Latest News
|NewsletterBy Edwin C Park, Texas Instruments and Martin S Won, Altera Corp - EDN 5/7/2007
The hardware-emulation team at Texas Instruments is getting word about its next project: developing a prototype of the modem of a baseband-processor ASIC for next-generation wireless handsets. The prototype is necessary to help the software team test its code using real hardware as soon as possible, because the processor itself won't be ready for another 12 to 14 months. Getting this head start on software development is key to the product schedule, because the software effort represents most of the overall engineering effort.
After hearing more details, the team leader knows he is in for a challenge. Testing the software requires an actual air interface, so the prototype needs to run at the same speed as the modem in the final ASIC. By itself, that part is not daunting; the team leader has lots of experience using FPGAs from several vendors to build prototypes that run at the same speed as the final ASICs. He estimates that the prototype will take multiple FPGAs to implement; even the smallest partition of the design that he would want to fit into a single device is larger than the largest FPGA available. Two other requirements, in combination with the performance requirement, present the team with its biggest challenges. First, the team must complete the prototype in little more than four months. Second, the RTL description of the ASIC is coming from another team, so the hardware-emulation team cannot change it, making partitioning and debugging difficult.
Thus began the emulation project for the modem of Texas Instruments' OMAPV2230 (Open Multimedia Applications Platform) digital-baseband and applications processor for advanced 3G handsets. Although the team had considerable experience developing multi-FPGA designs under deadline, the size of this design represented a new milestone for team members. This new ground, combined with extreme time pressure, forced the team to devise new strategies in addition to applying existing ones. Without knowing exactly how long it would take to complete certain portions of the project, the team focused on practices that would shorten task times and ease the overall development effort. What follows are some of the team's best practices and strategies for achieving that goal, which derive from its many projects, and examples from the OMAPV2230 modem project.
Assessing the design
The project began with an assessment of the scope of the work. You'll need an estimate of your design size early on to make decisions about the size and number of FPGAs you'll need. You make this determination by counting pins, memory, and gates; in our experience, that is the typical order in which resources run out. Don't try to get perfect estimates of how many FPGA gates your design will require. It takes too long, and the risk of failure by underestimating the resource requirements can be catastrophic. Experience is the best way to get an estimate of how many FPGA gates your design will use. You can also get estimates of resource usage by function from FPGA and IP (intellectual-property) vendors; these estimates may vary widely, but it is better to err on the side of getting a worst-case estimate rather than a precise measurement.

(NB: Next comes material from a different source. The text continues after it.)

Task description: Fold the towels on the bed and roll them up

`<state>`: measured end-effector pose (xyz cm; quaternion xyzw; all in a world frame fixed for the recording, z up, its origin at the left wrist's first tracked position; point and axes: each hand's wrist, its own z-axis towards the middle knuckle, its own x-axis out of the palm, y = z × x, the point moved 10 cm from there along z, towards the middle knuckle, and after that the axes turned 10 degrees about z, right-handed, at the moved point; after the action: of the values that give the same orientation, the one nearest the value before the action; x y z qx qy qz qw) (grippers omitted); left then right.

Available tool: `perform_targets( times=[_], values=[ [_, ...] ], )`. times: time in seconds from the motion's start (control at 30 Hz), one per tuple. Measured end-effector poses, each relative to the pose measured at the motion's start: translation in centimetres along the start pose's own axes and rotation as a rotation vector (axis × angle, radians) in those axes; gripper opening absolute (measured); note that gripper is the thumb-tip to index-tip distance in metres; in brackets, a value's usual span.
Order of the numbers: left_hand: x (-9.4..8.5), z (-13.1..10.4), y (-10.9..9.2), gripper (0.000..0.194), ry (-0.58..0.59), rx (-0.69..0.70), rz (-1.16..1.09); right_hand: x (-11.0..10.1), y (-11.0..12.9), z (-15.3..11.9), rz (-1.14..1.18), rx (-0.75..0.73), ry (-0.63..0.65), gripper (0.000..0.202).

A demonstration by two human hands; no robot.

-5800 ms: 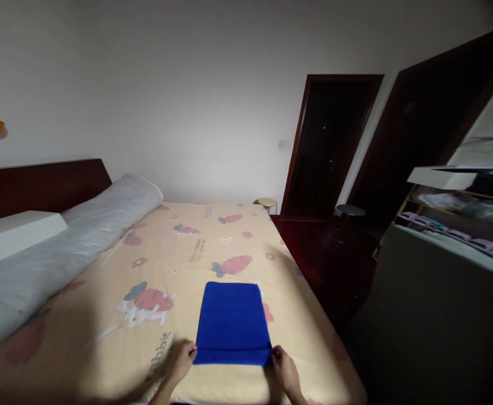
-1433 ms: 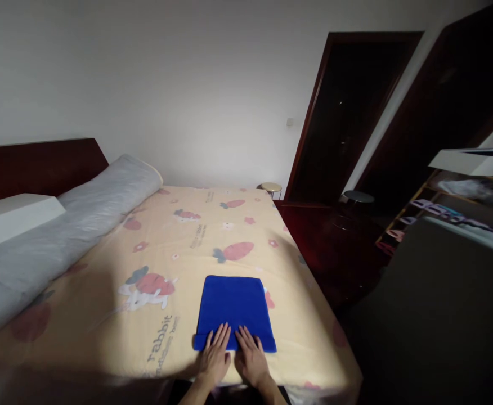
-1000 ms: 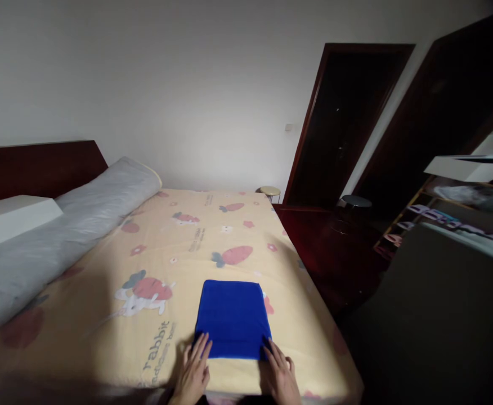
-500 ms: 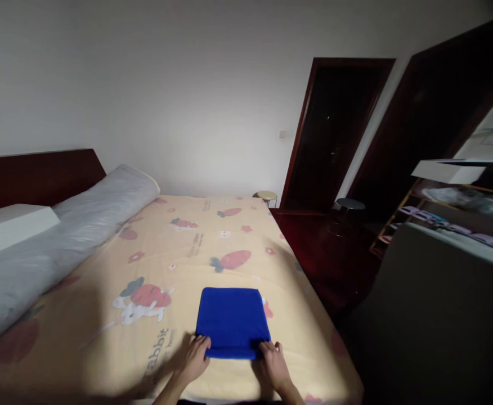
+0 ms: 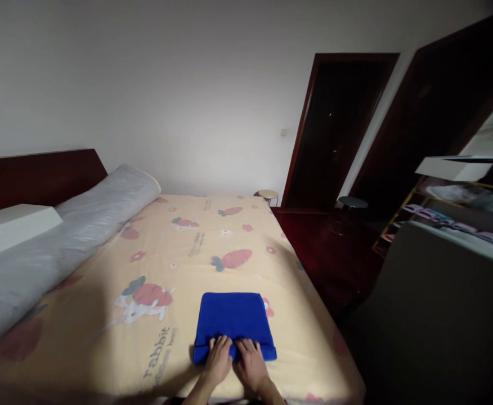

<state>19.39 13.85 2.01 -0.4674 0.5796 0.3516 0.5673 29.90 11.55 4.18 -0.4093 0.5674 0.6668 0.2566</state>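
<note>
- Looking at a blue cloth [image 5: 233,316] on the patterned sheet [image 5: 193,275], turned over at the near edge
- Resting left hand [image 5: 218,360] and right hand [image 5: 251,362] on that fold, with fingers half-curled; can't tell if gripping
- Mid-fold, probably; calls for even pressure out to both ends

Plain blue cloth [image 5: 234,316], cream carrot-print sheet [image 5: 196,273], grey roll [image 5: 98,211], dark red headboard [image 5: 39,178]

"Where's the blue rectangular cloth [image 5: 234,315]?"
"On the yellow carrot-print sheet [image 5: 196,287], near its front edge; the long, shiny grey roll [image 5: 81,222] lies left, alongside the dark-red wooden headboard [image 5: 39,177]."
"And farther off?"
"A round beige stool [image 5: 268,194] past the sheet's far end; the dark wooden door [image 5: 339,135] right of it."
</note>
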Motion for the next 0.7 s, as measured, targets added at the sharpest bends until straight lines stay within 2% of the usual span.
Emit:
perform_targets(
  times=[0.07, 0.2, 0.23, 0.27, 0.3, 0.33, 0.37, 0.47, 0.5, 0.53, 0.57, 0.6, 0.7],
  values=[
    [-0.6, -0.8, 2.9, 0.048, -0.05, -0.076, -0.006, -0.8, -2.6, -0.9, 0.005, 0.015, -0.009, 0.049],
    [-2.6, -4.0, 11.9, 0.04, -0.257, -0.267, 0.07, -4.2, -10.2, -3.5, -0.035, 0.164, -0.148, 0.053],
    [-3.0, -4.8, 13.4, 0.038, -0.32, -0.295, 0.101, -5.0, -11.3, -4.0, -0.049, 0.197, -0.197, 0.053],
    [-3.2, -5.3, 13.9, 0.037, -0.371, -0.301, 0.125, -5.4, -11.7, -4.4, -0.055, 0.208, -0.234, 0.051],
    [-3.2, -5.4, 13.5, 0.038, -0.402, -0.276, 0.138, -5.4, -11.1, -4.4, -0.048, 0.193, -0.249, 0.05],
    [-2.9, -5.2, 12.2, 0.04, -0.416, -0.223, 0.136, -4.9, -9.8, -4.1, -0.028, 0.151, -0.234, 0.048],
    [-2.5, -4.7, 10.1, 0.042, -0.414, -0.144, 0.121, -4.0, -7.9, -3.5, 0.003, 0.093, -0.193, 0.047],
    [-1.1, -2.5, 1.9, 0.049, -0.347, 0.151, 0.039, -0.9, -1.5, -1.3, 0.104, -0.05, -0.012, 0.048],
    [-0.6, -1.8, 0.1, 0.05, -0.31, 0.208, 0.018, -0.2, -0.3, -0.6, 0.122, -0.057, 0.032, 0.05],
    [-0.3, -1.3, -0.7, 0.05, -0.27, 0.221, 0.009, 0.0, 0.1, -0.1, 0.126, -0.041, 0.056, 0.051],
    [-0.1, -0.9, -0.5, 0.049, -0.233, 0.203, 0.011, -0.2, -0.2, 0.3, 0.117, -0.005, 0.062, 0.052],
    [0.1, -0.8, 0.6, 0.049, -0.205, 0.168, 0.024, -0.7, -1.4, 0.4, 0.095, 0.049, 0.057, 0.053],
    [-0.6, -2.0, 6.9, 0.048, -0.242, 0.012, 0.111, -3.2, -7.7, -1.3, -0.001, 0.251, 0.005, 0.053]
  ],
)
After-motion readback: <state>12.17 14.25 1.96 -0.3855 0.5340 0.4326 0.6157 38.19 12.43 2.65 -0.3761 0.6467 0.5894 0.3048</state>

After you get an initial gate-count estimate, double it. By having more than enough FPGA resources on hand, you will ease and more than likely shorten your development effort. Design compilations that are not resource-constrained are generally a lot faster, and the amount of time you will probably save may help you avoid a lot of headaches. The emphasis here is to successfully prototype your design under time pressure, rather than save money on the cost of the programmable logic. Finally, you have a much better chance of extending the usefulness of your prototype platform if you have additional device resources available. (See "Postmortem" section below for more information.)
Building and writing RTL
Try to split your design into smaller, unrelated problems for ease of tackling. Start problematic parts of your design, particularly bus interfaces, early. Design your system such that you can exercise and test individual blocks, even if they aren't yet present in the design. Besides helping out early in the development process when blocks might be available to test while you are still finalizing others, this practice also allows you to make progress when specific blocks of your design are under revision or otherwise unavailable.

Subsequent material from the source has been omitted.